Ok so i know what i said, i know it doesnt help to bring these things up, but im human, my ex has done nothing but confuse me and break me over and over again since this break up, and ive done nothing but try to make it work. try to understand. when she broke down to me and told me she still loved me twice i almost lost my new relationship, but i was still her friend and told her she needed time alone, she never once listened to me.

I got a call from her step dad in the night, he was instantly angry at me, said did u mention marriage vows? i said yes, he instantly yelled at me and said wtf are you harrasing her all the time? why are you not adhearing to what we talked about a week ago? (a week ago we had an informal discussion about my daughter, where to pick her up and drop her off and all that stuff, which was never fully agreed to or signed, it was still in discussion mode) he said you told ex wife that you would drop ur daughter off at 5 and in a public place.....

admist his yelling i butted in and said Hang on, i rang her and said 5:30 at her house and she was fine with it, i mentioned the marriage vows and other stuff because i am done with this and wanted to say my last words because she keeps playing me. He kept arguing and said right well we are no longer going to organize or discuss hayley, if you want her you need to seek legal action.......he started to yell and threaten again, i had enough and butted in and said "clearly shes misleading you guys more than i realized and hung up"
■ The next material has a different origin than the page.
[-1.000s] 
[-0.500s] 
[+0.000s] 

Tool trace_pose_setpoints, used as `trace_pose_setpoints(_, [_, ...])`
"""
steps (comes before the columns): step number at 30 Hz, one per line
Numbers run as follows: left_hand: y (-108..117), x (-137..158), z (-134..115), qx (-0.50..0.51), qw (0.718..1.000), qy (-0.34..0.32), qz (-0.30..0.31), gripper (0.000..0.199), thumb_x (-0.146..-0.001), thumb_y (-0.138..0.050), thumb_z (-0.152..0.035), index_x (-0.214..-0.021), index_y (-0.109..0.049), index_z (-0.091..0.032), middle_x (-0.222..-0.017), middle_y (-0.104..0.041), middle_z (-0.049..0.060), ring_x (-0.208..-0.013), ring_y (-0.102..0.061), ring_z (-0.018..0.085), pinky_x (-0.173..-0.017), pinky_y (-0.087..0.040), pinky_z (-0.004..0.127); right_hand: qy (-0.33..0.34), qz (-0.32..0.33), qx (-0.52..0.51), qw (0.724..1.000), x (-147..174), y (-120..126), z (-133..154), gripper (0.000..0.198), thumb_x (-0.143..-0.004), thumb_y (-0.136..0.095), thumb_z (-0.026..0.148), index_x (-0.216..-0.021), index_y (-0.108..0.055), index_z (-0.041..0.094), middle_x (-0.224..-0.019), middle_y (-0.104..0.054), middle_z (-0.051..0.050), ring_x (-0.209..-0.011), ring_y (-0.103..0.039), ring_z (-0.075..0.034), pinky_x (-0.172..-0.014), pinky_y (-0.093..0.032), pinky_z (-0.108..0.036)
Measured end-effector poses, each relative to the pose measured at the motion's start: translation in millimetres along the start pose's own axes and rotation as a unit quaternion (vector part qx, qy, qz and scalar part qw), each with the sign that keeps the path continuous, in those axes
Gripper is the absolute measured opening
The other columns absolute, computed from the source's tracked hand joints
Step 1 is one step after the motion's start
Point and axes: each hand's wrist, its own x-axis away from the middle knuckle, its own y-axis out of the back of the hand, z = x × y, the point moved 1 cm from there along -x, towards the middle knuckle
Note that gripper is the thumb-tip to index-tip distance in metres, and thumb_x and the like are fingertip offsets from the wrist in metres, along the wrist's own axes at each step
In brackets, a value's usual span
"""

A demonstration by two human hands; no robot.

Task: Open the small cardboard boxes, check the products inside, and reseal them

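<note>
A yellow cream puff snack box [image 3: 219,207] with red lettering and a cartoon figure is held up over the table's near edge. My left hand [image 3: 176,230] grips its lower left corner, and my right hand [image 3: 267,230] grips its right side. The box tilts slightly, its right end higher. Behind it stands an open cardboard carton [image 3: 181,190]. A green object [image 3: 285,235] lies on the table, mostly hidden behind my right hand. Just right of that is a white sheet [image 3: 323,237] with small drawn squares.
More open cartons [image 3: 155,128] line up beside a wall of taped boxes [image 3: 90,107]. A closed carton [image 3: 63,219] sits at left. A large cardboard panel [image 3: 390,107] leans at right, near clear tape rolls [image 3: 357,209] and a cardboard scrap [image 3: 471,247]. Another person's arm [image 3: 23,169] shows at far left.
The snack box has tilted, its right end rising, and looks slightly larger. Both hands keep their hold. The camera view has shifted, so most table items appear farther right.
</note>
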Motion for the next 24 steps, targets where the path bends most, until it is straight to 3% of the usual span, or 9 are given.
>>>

so....now i have to goto court to see my daughter....the more i look at it now, the more i see my ex wife has been winding me up from the start...goading me into these situations...ive fallen for them everytime....not only do i have to deal with this, but my new relationship is suffering from it, because of how confused i got over my ex wife....this is definately rock bottom now, how on earth could it get any worse?

i feel like giving up more and more, i am literally drained of all energy....i know i need to get custody of my daughter...its gonna be long and lengthy....i just cant see the light anymore...my ex wife knew how to play the game and i got sucked into it....why on earth did i....


----------